Il luogo comune sullo scrittore di successo vuole che la parte più gratificante della realizzazione di un romanzo sia la sua pubblicazione, il vedere la propria opera finalmente stampata in migliaia di copie rilegate, l’andar in giro per librerie incontrando lettori, rispondendo a domande sempre uguali e firmando autografi con dedica.
Come ho già detto più volte, io, invece, il giorno dell’uscita in libreria mi sento un po’ come un padre che accompagna il figlio maschio all’altare affidandolo all’affetto e alle cure di un altro uomo. Dare alle stampe un romanzo significa insomma liberarlo da sé, e lasciare che compia in autonomia tutto il percorso che la sua personalità gli consentirà di compiere.
La mia agente letteraria – facendo come giusto il suo mestiere – mi pungola di continuo perché le spedisca continuamente insieme qualcosa di nuovo da proporre alle case editrici, ma io, dopo diciassette anni di disonorata carriera di aspirante scrittore e infinite relazioni con addetti ai lavori di ogni genere, sono più interessato al lavoro di costruzione che non al tira e molla infinito e frustrante dell’iter verso lo scaffale della libreria.
In questi mesi, per esempio, incoraggiato dal fatto di essere riuscito a finire con una certa soddisfazione il testo teatrale ambientato negli anni ’80, ho finalmente trovato il coraggio di andare ancora più indietro nel tempo, e di prendere per le corna il vecchio sogno di scrivere un romanzo ambientato in quei seventies che, non avendoli vissuti se non di striscio, tanto mi affascinano e mi appaiono straordinari.
Volendo, la trama del libro ci sarebbe già tutta, e sarebbero anche pronti sia i profili dei personaggi che le ambientazioni. Ma il processo di ricerca storica, di lettura di giornali d’epoca, di visione di filmati vintage, mi affascina talmente che continuo a rimandare l’inizio della stesura, per il puro piacere di crogiolarmi ancora un po’ in queste tonnellate di memorabilia e documenti odorosi di tempo che fu.
Per quale motivo dovrei velocizzare le operazioni di scrittura, e non godermi il più possibile questo momento di arricchimento personale, appagante sia dal punto intellettuale che da quello emotivo?
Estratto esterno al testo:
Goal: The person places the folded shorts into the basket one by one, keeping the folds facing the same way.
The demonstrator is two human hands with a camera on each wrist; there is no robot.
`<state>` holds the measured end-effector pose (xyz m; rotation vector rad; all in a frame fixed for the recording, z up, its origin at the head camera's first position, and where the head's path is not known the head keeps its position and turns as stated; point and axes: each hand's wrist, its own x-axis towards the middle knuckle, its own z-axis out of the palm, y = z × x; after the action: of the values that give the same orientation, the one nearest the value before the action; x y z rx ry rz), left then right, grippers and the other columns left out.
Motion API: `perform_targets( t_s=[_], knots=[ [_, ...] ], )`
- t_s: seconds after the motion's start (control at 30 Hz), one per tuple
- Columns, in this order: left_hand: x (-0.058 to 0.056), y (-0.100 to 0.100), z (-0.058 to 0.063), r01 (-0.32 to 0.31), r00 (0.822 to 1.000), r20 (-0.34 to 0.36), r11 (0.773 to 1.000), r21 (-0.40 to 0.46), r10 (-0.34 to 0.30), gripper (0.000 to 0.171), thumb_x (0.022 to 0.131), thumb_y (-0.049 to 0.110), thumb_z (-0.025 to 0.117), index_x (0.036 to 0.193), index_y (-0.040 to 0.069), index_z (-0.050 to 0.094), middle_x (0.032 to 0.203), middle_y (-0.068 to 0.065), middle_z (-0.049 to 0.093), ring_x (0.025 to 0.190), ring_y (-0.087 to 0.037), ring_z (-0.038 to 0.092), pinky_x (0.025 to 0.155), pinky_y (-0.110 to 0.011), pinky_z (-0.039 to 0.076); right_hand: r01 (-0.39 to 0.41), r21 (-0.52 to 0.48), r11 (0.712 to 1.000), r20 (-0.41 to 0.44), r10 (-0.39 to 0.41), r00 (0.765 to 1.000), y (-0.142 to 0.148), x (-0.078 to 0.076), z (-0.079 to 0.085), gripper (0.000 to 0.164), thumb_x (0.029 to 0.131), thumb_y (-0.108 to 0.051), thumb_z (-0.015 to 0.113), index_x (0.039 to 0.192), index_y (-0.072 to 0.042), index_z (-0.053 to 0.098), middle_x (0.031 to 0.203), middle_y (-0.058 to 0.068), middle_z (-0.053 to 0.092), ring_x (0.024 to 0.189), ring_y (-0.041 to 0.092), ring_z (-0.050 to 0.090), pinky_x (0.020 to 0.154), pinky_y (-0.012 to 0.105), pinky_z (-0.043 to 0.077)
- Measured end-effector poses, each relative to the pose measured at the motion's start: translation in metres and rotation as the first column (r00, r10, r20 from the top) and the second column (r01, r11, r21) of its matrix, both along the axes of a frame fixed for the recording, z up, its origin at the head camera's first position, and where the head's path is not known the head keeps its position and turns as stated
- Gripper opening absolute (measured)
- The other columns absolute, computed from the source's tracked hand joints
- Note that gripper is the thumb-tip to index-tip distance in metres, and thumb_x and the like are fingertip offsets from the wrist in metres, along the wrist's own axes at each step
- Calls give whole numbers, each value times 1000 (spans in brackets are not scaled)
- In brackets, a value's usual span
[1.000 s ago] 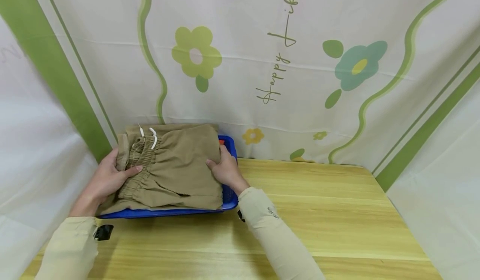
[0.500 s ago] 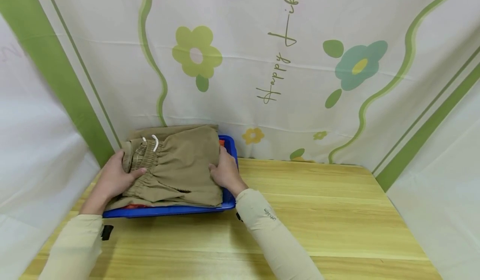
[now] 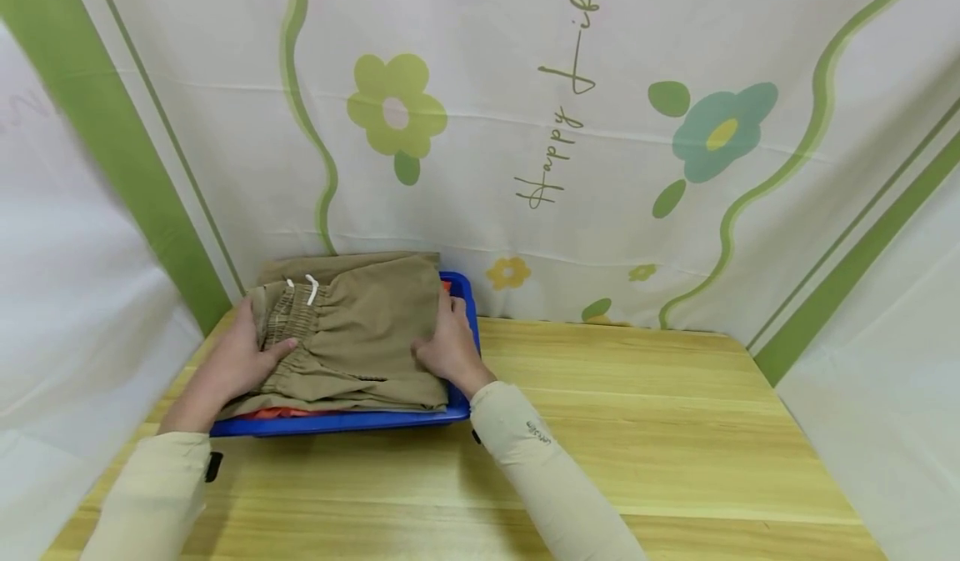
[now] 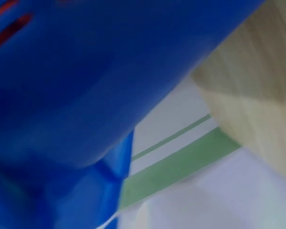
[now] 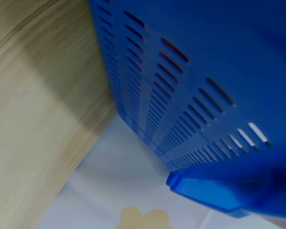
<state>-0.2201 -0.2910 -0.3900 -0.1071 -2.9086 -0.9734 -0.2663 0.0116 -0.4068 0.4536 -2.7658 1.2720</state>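
Folded khaki shorts (image 3: 375, 319) with an elastic waistband and white drawstring lie on top of a blue plastic basket (image 3: 337, 423). At their left end my left hand (image 3: 243, 357) grips the waistband side, thumb on top and fingers hidden beyond the fold. My right hand (image 3: 450, 344) holds the right edge, its thumb against the cloth and its fingers down inside the basket's right rim. Beneath the shorts, orange-red cloth (image 3: 281, 413) peeks out along the front rim. Both wrist views mostly show the basket's slotted wall (image 5: 181, 95), with the hands largely out of sight.
The basket stands on a wooden table (image 3: 637, 428) at its back left. A white curtain (image 3: 480, 127) with printed flowers rises right behind it, and more white cloth (image 3: 75, 294) hangs at the left side.
My left hand has moved right and inward, drawing the shorts' left end in over the basket. Orange-red cloth now shows at the front rim. My right hand has barely moved.
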Motion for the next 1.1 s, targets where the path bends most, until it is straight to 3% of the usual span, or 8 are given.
perform_targets(
  t_s=[0.1,0.2,0.33,0.47,0.63,0.8,1.1],
  knots=[
    [3,3,5,16,996,-82,997,-69,-22,107,98,35,69,158,-7,-8,151,-51,11,129,-71,25,99,-77,29,-25,27,999,-48,27,998,0,1,0,88,86,-9,76,159,-6,28,154,22,30,138,36,37,104,47,45],
    [8,8,12,24,987,-151,987,-162,-49,106,93,42,74,162,-1,5,155,-45,9,131,-70,22,97,-80,27,-72,138,988,-122,89,989,0,2,1,83,87,-18,80,156,-6,36,156,20,31,146,36,25,113,50,36],
    [9,17,20,68,973,-192,953,-295,-129,107,86,57,75,162,5,20,161,-34,12,140,-63,15,103,-79,21,-135,354,925,-194,213,958,0,2,4,88,87,-46,80,157,-12,38,160,15,30,152,38,12,119,58,22],
    [7,24,18,170,971,-94,910,-377,-220,116,81,68,73,162,4,20,164,-29,10,147,-56,4,110,-76,9,-189,509,840,-153,304,940,0,2,5,103,81,-68,73,161,-18,30,167,13,16,154,37,-2,120,62,12],
    [9,25,8,232,972,73,888,-398,-222,126,77,69,76,162,1,12,164,-33,0,144,-60,4,108,-78,7,-218,628,747,-65,329,942,-1,3,3,112,80,-69,73,165,-23,16,169,15,0,153,39,-10,119,64,8],
    [10,25,2,233,971,138,887,-398,-193,127,76,65,79,161,-2,11,162,-36,-2,143,-61,8,109,-77,8,-226,682,696,11,299,954,-5,1,-2,114,83,-64,74,165,-27,5,169,15,-6,153,37,-12,119,65,6],
    [10,25,-4,230,972,150,859,-458,-180,122,80,53,82,160,-4,9,160,-38,-1,141,-62,12,111,-75,5,-201,755,623,49,253,966,-11,1,-8,111,86,-57,75,165,-31,2,169,14,-1,154,38,-6,119,64,11]
  ],
)
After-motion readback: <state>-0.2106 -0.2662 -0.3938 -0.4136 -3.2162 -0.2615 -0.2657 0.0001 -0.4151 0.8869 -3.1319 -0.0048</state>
Davvero varrebbe la pena di rinunciare alle occasioni offertemi dal processo creativo solo per arrivare qualche anno prima in libreria? Ha veramente un senso, durante un viaggio, perdersi la peculiarità del paesaggio circostante solo per arrivare prima a destinazione?
L’ipotesi (peraltro assurda, nel mio caso) di diventare un best seller non mi pare giustifichi il lasciarsi prendere dalla fretta. E anche un eventuale abbraccio caloroso di migliaia di fans in una libreria non mi scalderebbe quanto l’evanescente compagnia dei personaggi di mia invenzione che, possessivo ed egoista come sono, cerco di tenere solo per me il più possibile.